Fans of the inimitable Wes Anderson’s droll wit and pixie capriciousness will enjoy The French Dispatch, though it diverges from his other films. Truly, this amazing work spins off Craven’s usual stylistic nuances into the realm of the cinematic magazine. Craven directed and wrote the screenplay with story help from Jason Schwartzman and Roman Coppola.
Importantly, The French Dispatch pays homage to the magazine he riffs, The New Yorker and the renowned writers from the past (James Baldwin) receive more than a nod. Chock full of references, Craven employs his choice mediums (animated car chase, cartoons, cut out color sets, dead on camera framing) and adds the magazine format. This extraordinary film which engrosses, ridicules, satirizes, mourns, praises, and twits writers past and present screens at the 2021 NYFF until 10 October.

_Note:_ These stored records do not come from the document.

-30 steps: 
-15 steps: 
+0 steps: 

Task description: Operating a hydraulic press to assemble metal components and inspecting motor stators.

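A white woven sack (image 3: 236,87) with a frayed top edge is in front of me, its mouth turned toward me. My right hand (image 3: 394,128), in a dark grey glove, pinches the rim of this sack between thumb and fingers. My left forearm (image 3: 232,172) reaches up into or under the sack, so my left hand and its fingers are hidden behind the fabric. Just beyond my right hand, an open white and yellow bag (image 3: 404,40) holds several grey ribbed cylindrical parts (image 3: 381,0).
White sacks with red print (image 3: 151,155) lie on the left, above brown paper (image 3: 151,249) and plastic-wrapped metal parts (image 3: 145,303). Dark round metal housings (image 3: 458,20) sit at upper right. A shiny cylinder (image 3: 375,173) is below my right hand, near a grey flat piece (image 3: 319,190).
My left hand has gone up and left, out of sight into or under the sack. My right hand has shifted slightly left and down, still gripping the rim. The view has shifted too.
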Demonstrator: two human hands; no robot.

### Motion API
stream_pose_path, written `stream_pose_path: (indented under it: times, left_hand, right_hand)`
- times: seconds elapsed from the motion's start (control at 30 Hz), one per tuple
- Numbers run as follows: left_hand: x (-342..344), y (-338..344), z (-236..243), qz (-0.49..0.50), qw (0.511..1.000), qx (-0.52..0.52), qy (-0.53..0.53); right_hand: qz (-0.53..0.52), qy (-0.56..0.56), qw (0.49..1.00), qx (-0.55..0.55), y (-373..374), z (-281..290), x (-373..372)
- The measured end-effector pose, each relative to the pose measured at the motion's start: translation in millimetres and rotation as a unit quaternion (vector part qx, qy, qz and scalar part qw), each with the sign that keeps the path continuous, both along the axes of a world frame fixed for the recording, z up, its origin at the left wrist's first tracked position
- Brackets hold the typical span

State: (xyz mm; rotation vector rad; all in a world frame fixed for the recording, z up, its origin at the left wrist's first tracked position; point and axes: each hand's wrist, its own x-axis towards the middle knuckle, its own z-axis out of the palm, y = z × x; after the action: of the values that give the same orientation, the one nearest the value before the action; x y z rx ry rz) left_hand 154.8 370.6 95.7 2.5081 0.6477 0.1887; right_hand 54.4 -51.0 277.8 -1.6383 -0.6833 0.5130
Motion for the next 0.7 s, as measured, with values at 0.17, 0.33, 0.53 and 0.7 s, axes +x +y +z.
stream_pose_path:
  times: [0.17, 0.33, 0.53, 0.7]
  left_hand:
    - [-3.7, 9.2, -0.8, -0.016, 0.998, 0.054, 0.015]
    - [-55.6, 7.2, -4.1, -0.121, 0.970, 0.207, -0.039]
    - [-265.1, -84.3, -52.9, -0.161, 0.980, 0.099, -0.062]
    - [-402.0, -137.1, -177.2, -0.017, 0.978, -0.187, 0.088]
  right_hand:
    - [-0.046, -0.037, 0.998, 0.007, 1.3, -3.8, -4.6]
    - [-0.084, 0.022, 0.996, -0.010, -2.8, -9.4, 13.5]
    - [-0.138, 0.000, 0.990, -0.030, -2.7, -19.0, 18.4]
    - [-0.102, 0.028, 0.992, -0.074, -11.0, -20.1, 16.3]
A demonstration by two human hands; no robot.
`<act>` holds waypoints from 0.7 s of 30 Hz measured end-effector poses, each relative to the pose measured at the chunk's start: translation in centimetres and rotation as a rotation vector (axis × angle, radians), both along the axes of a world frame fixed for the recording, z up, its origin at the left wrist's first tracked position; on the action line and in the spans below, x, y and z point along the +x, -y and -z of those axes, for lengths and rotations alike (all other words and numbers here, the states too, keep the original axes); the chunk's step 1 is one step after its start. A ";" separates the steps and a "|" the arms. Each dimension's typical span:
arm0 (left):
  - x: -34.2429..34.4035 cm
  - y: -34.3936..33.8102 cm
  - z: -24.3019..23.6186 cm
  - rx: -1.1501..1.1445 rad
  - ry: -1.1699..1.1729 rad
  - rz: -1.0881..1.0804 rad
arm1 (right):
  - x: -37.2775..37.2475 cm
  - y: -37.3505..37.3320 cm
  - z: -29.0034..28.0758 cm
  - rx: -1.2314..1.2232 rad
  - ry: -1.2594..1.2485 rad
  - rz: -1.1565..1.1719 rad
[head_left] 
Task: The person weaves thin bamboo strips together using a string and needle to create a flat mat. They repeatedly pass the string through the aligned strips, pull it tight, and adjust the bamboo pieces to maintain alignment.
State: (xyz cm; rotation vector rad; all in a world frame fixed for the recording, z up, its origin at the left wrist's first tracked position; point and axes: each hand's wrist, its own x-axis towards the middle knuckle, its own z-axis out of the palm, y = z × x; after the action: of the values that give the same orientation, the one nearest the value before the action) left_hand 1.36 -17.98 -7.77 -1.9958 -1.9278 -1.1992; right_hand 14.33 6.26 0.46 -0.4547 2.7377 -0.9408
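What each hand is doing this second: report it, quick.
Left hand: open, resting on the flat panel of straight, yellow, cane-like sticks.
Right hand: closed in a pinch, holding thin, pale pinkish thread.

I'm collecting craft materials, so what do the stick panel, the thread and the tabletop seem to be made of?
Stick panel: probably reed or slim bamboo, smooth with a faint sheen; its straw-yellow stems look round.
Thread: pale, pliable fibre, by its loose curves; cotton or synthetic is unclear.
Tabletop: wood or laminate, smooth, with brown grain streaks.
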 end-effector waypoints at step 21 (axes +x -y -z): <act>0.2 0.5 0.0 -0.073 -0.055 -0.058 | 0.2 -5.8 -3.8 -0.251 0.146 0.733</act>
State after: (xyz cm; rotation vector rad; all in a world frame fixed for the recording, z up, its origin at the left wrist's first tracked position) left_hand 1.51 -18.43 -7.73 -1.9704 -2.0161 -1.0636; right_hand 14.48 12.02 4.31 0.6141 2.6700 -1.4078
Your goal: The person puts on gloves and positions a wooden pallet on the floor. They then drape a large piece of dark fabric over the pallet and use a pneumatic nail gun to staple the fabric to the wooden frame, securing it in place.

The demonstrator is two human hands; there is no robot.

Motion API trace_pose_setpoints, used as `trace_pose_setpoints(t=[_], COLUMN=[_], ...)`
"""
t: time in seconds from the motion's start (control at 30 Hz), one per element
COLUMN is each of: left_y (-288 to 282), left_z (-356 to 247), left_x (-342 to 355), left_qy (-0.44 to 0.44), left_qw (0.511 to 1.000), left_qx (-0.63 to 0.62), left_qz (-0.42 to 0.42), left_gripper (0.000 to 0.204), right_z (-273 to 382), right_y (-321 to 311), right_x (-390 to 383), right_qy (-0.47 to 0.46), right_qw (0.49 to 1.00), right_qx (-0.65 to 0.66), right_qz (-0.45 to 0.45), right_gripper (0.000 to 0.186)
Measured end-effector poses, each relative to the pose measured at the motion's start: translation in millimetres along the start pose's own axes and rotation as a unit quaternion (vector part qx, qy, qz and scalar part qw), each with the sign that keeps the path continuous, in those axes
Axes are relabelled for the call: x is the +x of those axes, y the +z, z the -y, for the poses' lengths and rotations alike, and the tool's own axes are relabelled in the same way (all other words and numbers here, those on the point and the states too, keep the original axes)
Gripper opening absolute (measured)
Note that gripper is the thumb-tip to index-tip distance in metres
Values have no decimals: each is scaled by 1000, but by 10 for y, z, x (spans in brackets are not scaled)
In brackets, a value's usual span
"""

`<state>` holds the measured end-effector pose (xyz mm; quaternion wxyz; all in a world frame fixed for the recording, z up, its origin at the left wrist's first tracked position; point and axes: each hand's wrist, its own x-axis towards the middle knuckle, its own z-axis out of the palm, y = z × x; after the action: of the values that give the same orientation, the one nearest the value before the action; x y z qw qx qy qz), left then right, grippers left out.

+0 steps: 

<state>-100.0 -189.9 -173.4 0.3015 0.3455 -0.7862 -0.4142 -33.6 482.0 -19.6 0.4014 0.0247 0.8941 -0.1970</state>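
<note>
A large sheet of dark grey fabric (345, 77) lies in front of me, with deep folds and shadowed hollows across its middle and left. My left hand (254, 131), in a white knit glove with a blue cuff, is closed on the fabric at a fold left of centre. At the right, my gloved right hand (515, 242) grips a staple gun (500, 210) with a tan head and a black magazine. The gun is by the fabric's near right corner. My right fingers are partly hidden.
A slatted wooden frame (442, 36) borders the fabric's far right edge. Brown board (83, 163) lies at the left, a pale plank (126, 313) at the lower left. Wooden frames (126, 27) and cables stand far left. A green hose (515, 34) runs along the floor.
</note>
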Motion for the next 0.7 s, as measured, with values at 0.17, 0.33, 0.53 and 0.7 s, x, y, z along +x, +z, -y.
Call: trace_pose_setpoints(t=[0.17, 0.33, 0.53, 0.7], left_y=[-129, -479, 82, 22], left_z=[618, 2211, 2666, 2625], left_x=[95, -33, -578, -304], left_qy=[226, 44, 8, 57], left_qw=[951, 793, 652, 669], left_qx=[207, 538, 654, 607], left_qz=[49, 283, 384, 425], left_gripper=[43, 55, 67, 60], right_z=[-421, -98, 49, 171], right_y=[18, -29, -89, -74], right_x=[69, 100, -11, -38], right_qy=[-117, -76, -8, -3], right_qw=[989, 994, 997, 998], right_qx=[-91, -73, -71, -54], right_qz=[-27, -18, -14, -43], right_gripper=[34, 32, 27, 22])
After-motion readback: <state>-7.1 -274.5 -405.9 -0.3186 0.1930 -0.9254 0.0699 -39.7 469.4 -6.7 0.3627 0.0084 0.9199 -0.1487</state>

Wryly narrated by Anjelica Huston, the film opens by defining “The French Dispatch” as an eponymous expatriate journal published on behalf of the Liberty, Kansas Evening Sun. Ironically, Craven has named the journal’s place of publication as the fictional 20th century French city, Ennui-sur-Blasé. (Ennui=the city, Blasé=the river) Roughly, Ennui-sur-Blasé translates as boredom of the worldy-wise apathetic, a superb irony.
Thus, “The French Dispatch” attempts to make middle-America’s readers acculturated cosmopolitans. By way of explaining the periodical’s cleverness, Craven’s film brings to life a collection of stories from the final print issue. Indeed, this lively anthology serves as an encomium to the death of its editor-in-chief, the big “gun” Arthur Howitzer, Jr (Bill Murray). Thematically, while highlighting the time in France (1950s-1970s) Craven weaves dark ironies that reference the current times.
Using waggish and epigrammatic descriptions, the narrator presents the quirky, peculiar press corps, writers of the wildly over the top stories activated by Craven. After the director introduces us to the meticulous Howitzer Jr. and others (look for the writer diagramming sentences on a blackboard) we meet cyclist Herbsaint Sazerac (Owen Wilson). Craven uses opportunities for humor through double entendre, with names that have nuanced meanings. For example, “Sazerac” is a beloved bourbon or rye cocktail of New Orleanians.
As Sazerac cycles us via a travelogue through Ennui-sur-Blasé, with shots from the past (black and white) and future (color) we note its dinginess (terraced rat dwellings) poverty, underworld pimps and prostitutes and other charms. In other words, the city reeks of humanity which remains forever unchanging. Of course, “The French Dispatch” reports on stories that identify the weirdest and most comically contradictory of the denizens of humanity.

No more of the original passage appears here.